● **Action item**
Repeat all of the data precisely.

· · · · · · ·

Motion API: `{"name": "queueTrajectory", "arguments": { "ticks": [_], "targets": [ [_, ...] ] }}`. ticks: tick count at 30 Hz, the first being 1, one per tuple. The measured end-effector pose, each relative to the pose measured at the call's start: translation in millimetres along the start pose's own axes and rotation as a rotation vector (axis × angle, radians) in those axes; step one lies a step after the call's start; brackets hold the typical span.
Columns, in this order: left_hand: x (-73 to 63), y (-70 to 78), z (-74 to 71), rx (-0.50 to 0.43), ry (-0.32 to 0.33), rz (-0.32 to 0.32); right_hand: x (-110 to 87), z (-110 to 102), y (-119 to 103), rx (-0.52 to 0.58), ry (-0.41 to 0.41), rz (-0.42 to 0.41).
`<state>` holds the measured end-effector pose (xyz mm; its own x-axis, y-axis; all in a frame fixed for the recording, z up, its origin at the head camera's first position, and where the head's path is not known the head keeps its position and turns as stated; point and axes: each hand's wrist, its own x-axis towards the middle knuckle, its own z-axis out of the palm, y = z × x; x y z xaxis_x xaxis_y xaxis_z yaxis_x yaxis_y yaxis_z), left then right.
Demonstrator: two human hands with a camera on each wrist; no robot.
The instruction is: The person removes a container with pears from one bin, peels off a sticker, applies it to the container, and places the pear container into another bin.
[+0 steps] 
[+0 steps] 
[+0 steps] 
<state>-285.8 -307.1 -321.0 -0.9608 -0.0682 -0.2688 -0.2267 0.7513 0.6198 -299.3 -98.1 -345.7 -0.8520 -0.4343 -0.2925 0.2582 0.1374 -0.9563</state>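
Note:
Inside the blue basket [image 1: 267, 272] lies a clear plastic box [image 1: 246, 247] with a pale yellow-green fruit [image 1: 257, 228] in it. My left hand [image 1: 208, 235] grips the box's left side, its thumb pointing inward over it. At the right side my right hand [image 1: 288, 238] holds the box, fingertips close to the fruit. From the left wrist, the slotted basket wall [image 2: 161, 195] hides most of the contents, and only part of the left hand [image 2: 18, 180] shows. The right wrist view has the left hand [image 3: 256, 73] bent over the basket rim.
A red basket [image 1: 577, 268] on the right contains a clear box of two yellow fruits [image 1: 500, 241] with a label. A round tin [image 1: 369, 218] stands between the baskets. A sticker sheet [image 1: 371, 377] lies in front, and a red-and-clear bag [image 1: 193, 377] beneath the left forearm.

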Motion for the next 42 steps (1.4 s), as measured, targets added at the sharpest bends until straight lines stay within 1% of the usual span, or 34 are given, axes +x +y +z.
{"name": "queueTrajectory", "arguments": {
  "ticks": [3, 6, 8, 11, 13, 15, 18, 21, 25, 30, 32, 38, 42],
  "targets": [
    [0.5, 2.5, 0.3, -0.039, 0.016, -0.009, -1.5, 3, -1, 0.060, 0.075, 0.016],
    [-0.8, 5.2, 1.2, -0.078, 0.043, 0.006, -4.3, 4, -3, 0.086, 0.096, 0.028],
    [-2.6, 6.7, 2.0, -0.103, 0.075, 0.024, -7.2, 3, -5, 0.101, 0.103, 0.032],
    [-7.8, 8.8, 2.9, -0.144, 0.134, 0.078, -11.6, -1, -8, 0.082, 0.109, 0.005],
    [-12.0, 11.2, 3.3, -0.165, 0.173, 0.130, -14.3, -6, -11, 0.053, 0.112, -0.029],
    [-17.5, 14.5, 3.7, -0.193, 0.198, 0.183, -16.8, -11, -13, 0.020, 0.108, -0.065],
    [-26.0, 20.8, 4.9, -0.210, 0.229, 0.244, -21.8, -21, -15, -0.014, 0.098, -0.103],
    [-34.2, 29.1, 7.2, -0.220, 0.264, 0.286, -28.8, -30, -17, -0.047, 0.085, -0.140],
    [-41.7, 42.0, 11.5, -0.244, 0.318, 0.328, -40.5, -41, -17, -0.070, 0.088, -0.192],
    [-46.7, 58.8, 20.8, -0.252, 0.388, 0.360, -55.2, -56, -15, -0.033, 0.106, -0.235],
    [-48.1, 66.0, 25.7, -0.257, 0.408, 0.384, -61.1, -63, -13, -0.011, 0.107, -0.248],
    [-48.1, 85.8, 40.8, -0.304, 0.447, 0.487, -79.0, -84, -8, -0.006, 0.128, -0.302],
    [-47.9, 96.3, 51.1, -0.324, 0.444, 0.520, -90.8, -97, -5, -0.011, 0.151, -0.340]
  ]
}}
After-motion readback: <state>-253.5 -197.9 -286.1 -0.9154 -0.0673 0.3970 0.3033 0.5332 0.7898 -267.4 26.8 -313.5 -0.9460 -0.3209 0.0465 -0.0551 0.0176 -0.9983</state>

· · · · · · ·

● **Response**
Motion API: `{"name": "queueTrajectory", "arguments": { "ticks": [_], "targets": [ [_, ...] ] }}`. ticks: tick count at 30 Hz, the first being 1, one per tuple. The measured end-effector pose, each relative to the pose measured at the call's start: translation in millimetres along the start pose's own axes and rotation as a rotation vector (axis × angle, radians) in those axes; step one lies a step after the call's start; brackets hold the typical span.
Columns, in this order: left_hand: x (-73 to 63), y (-70 to 78), z (-74 to 71), rx (-0.50 to 0.43), ry (-0.32 to 0.33), rz (-0.32 to 0.32); right_hand: x (-110 to 87), z (-110 to 102), y (-119 to 103), rx (-0.52 to 0.58), ry (-0.41 to 0.41), rz (-0.42 to 0.41).
`<state>` holds the measured end-effector pose (xyz mm; its own x-axis, y-axis; all in a frame fixed for the recording, z up, its origin at the head camera's first position, and where the head's path is not known the head keeps its position and turns as stated; point and axes: each hand's wrist, its own x-axis towards the middle knuckle, its own z-axis out of the palm, y = z × x; x y z xaxis_x xaxis_y xaxis_z yaxis_x yaxis_y yaxis_z), left then right.
Demonstrator: two human hands with a camera on each wrist; no robot.
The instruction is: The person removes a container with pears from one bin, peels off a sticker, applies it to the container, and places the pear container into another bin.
[+0 steps] 
[+0 steps] 
[+0 steps] 
<state>-285.8 -307.1 -321.0 -0.9608 -0.0682 -0.2688 -0.2267 0.7513 0.6198 -299.3 -98.1 -345.7 -0.8520 -0.4343 -0.2925 0.2582 0.1374 -0.9563</state>
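Note:
Inside the blue basket [image 1: 267, 272] lies a clear plastic box [image 1: 246, 247] with a pale yellow-green fruit [image 1: 257, 228] in it. My left hand [image 1: 208, 235] grips the box's left side, its thumb pointing inward over it. At the right side my right hand [image 1: 288, 238] holds the box, fingertips close to the fruit. From the left wrist, the slotted basket wall [image 2: 161, 195] hides most of the contents, and only part of the left hand [image 2: 18, 180] shows. The right wrist view has the left hand [image 3: 256, 73] bent over the basket rim.
A red basket [image 1: 577, 268] on the right contains a clear box of two yellow fruits [image 1: 500, 241] with a label. A round tin [image 1: 369, 218] stands between the baskets. A sticker sheet [image 1: 371, 377] lies in front, and a red-and-clear bag [image 1: 193, 377] beneath the left forearm.
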
Motion for the next 42 steps (1.4 s), as measured, targets added at the sharpest bends until straight lines stay within 1% of the usual span, or 34 are given, axes +x +y +z.
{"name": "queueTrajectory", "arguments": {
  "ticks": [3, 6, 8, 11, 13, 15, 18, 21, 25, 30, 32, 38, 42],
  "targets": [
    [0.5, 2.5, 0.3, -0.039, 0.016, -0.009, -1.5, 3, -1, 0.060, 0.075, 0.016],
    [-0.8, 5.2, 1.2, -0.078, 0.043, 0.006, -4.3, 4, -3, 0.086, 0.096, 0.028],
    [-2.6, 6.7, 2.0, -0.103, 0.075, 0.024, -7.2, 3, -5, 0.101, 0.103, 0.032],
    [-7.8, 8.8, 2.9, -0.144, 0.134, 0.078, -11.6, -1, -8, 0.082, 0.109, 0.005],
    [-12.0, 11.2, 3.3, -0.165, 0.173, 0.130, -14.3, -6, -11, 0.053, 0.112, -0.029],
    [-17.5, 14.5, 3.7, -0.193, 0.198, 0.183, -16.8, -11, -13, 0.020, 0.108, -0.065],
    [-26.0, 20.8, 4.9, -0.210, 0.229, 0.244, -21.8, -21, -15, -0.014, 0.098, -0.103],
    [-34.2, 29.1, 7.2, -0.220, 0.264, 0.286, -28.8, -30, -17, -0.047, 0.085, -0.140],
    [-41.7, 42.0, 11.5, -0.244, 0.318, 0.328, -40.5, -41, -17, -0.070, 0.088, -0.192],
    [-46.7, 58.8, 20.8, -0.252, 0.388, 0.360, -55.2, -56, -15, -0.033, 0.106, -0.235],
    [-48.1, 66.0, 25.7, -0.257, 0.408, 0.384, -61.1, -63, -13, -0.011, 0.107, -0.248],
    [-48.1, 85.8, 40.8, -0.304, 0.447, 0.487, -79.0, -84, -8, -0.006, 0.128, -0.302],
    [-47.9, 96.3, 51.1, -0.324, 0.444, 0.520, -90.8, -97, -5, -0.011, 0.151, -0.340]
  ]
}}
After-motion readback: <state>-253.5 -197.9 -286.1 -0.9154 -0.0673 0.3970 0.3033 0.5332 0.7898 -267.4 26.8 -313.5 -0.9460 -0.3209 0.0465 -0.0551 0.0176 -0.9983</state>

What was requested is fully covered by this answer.